Print the whole listing, character for character.

● Dataset content
++++++++++
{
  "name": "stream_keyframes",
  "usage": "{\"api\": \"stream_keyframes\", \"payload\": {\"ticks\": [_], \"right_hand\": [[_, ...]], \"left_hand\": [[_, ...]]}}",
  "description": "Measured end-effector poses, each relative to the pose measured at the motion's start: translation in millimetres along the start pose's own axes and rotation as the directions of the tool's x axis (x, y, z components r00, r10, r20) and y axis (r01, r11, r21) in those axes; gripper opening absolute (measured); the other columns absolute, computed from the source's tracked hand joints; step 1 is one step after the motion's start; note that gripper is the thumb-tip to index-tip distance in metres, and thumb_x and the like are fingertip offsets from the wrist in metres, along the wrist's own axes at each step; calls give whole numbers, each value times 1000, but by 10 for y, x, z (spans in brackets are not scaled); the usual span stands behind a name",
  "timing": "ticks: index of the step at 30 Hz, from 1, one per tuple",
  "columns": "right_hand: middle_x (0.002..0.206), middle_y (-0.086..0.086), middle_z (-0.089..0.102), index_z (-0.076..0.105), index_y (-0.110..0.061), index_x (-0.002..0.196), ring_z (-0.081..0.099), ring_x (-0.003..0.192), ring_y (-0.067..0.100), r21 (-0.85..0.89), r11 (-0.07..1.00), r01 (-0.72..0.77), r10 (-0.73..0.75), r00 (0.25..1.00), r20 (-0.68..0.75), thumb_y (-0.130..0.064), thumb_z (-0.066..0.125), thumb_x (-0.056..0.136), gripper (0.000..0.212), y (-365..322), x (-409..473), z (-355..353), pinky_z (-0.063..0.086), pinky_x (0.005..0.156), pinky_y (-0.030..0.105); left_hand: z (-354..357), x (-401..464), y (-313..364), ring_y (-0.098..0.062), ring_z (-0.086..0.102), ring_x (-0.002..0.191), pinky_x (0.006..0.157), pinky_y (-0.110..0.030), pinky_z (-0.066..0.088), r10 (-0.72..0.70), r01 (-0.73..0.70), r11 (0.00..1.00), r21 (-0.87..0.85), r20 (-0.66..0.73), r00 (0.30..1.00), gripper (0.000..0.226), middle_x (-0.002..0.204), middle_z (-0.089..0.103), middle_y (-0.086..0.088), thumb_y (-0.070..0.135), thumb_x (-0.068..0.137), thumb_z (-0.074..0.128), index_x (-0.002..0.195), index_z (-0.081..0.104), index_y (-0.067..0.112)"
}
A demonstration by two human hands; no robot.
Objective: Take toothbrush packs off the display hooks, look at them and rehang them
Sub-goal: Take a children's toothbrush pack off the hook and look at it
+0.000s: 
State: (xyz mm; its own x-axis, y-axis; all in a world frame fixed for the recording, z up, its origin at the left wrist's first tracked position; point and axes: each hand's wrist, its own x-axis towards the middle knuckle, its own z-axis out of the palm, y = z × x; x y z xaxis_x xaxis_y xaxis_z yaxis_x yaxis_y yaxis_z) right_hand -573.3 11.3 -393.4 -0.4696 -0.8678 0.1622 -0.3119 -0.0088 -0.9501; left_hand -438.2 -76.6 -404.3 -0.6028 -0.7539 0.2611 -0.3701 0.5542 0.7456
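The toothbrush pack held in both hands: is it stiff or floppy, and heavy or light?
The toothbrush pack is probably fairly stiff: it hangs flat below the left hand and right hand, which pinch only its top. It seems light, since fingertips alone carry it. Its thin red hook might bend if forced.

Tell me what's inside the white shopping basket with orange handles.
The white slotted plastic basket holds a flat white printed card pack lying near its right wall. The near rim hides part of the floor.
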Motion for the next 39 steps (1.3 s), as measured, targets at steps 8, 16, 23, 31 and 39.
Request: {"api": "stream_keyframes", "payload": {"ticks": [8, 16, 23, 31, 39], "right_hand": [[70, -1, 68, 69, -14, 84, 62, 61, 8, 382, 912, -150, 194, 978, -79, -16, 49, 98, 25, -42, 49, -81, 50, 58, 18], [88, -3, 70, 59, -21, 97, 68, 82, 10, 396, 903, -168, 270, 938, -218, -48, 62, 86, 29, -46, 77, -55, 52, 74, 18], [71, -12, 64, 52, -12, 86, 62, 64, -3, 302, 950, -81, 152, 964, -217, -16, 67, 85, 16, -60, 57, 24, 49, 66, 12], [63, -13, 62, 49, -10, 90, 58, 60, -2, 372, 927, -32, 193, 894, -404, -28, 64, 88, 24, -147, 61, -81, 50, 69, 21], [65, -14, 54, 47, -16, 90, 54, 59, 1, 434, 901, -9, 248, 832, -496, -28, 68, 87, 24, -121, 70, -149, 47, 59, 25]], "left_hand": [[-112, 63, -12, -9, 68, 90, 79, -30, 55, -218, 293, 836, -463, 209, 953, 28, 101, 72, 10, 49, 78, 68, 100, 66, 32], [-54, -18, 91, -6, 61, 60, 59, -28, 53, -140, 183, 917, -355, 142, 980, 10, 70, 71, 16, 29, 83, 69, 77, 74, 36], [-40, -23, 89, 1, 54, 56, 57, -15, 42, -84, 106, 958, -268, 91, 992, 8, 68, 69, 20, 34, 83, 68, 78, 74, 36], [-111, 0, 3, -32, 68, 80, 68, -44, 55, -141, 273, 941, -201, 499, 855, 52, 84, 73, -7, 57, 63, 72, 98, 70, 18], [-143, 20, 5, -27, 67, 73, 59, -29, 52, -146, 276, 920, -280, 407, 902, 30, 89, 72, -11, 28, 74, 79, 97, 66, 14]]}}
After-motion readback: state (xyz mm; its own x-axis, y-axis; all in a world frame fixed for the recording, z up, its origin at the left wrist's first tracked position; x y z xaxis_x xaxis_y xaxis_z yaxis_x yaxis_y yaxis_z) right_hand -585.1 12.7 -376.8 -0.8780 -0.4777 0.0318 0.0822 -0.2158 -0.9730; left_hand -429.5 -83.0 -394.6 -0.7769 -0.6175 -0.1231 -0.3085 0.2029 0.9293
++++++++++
● Answer to the problem
{
  "name": "stream_keyframes",
  "usage": "{\"api\": \"stream_keyframes\", \"payload\": {\"ticks\": [_], \"right_hand\": [[_, ...]], \"left_hand\": [[_, ...]]}}",
  "description": "Measured end-effector poses, each relative to the pose measured at the motion's start: translation in millimetres along the start pose's own axes and rotation as the directions of the tool's x axis (x, y, z components r00, r10, r20) and y axis (r01, r11, r21) in those axes; gripper opening absolute (measured); the other columns absolute, computed from the source's tracked hand joints; step 1 is one step after the motion's start; note that gripper is the thumb-tip to index-tip distance in metres, and thumb_x and the like are fingertip offsets from the wrist in metres, along the wrist's own axes at each step; calls give whole numbers, each value times 1000, but by 10 for y, x, z (spans in brackets are not scaled); the usual span stands behind a name",
  "timing": "ticks: index of the step at 30 Hz, from 1, one per tuple",
  "columns": "right_hand: middle_x (0.002..0.206), middle_y (-0.086..0.086), middle_z (-0.089..0.102), index_z (-0.076..0.105), index_y (-0.110..0.061), index_x (-0.002..0.196), ring_z (-0.081..0.099), ring_x (-0.003..0.192), ring_y (-0.067..0.100), r21 (-0.85..0.89), r11 (-0.07..1.00), r01 (-0.72..0.77), r10 (-0.73..0.75), r00 (0.25..1.00), r20 (-0.68..0.75), thumb_y (-0.130..0.064), thumb_z (-0.066..0.125), thumb_x (-0.056..0.136), gripper (0.000..0.212), y (-365..322), x (-409..473), z (-355..353), pinky_z (-0.063..0.086), pinky_x (0.005..0.156), pinky_y (-0.030..0.105); left_hand: z (-354..357), x (-401..464), y (-313..364), ring_y (-0.098..0.062), ring_z (-0.086..0.102), ring_x (-0.002..0.191), pinky_x (0.006..0.157), pinky_y (-0.110..0.030), pinky_z (-0.066..0.088), r10 (-0.72..0.70), r01 (-0.73..0.70), r11 (0.00..1.00), r21 (-0.87..0.85), r20 (-0.66..0.73), r00 (0.30..1.00), gripper (0.000..0.226), middle_x (-0.002..0.204), middle_z (-0.089..0.103), middle_y (-0.086..0.088), thumb_y (-0.070..0.135), thumb_x (-0.068..0.137), thumb_z (-0.074..0.128), index_x (-0.002..0.195), index_z (-0.081..0.104), index_y (-0.067..0.112)"
}
A demonstration by two human hands; no robot.
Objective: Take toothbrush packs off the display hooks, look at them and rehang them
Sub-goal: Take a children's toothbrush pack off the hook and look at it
+0.000s: 
State: (xyz mm; its own x-axis, y-axis; all in a world frame fixed for the recording, z up, its origin at the left wrist's first tracked position; point and axes: each hand's wrist, its own x-axis towards the middle knuckle, its own z-axis out of the palm, y = z × x; x y z xaxis_x xaxis_y xaxis_z yaxis_x yaxis_y yaxis_z) right_hand -573.3 11.3 -393.4 -0.4696 -0.8678 0.1622 -0.3119 -0.0088 -0.9501; left_hand -438.2 -76.6 -404.3 -0.6028 -0.7539 0.2611 -0.3701 0.5542 0.7456
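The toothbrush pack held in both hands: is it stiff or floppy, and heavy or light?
The toothbrush pack is probably fairly stiff: it hangs flat below the left hand and right hand, which pinch only its top. It seems light, since fingertips alone carry it. Its thin red hook might bend if forced.

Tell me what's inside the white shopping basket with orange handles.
The white slotted plastic basket holds a flat white printed card pack lying near its right wall. The near rim hides part of the floor.
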Motion for the next 39 steps (1.3 s), as measured, targets at steps 8, 16, 23, 31 and 39.
Request: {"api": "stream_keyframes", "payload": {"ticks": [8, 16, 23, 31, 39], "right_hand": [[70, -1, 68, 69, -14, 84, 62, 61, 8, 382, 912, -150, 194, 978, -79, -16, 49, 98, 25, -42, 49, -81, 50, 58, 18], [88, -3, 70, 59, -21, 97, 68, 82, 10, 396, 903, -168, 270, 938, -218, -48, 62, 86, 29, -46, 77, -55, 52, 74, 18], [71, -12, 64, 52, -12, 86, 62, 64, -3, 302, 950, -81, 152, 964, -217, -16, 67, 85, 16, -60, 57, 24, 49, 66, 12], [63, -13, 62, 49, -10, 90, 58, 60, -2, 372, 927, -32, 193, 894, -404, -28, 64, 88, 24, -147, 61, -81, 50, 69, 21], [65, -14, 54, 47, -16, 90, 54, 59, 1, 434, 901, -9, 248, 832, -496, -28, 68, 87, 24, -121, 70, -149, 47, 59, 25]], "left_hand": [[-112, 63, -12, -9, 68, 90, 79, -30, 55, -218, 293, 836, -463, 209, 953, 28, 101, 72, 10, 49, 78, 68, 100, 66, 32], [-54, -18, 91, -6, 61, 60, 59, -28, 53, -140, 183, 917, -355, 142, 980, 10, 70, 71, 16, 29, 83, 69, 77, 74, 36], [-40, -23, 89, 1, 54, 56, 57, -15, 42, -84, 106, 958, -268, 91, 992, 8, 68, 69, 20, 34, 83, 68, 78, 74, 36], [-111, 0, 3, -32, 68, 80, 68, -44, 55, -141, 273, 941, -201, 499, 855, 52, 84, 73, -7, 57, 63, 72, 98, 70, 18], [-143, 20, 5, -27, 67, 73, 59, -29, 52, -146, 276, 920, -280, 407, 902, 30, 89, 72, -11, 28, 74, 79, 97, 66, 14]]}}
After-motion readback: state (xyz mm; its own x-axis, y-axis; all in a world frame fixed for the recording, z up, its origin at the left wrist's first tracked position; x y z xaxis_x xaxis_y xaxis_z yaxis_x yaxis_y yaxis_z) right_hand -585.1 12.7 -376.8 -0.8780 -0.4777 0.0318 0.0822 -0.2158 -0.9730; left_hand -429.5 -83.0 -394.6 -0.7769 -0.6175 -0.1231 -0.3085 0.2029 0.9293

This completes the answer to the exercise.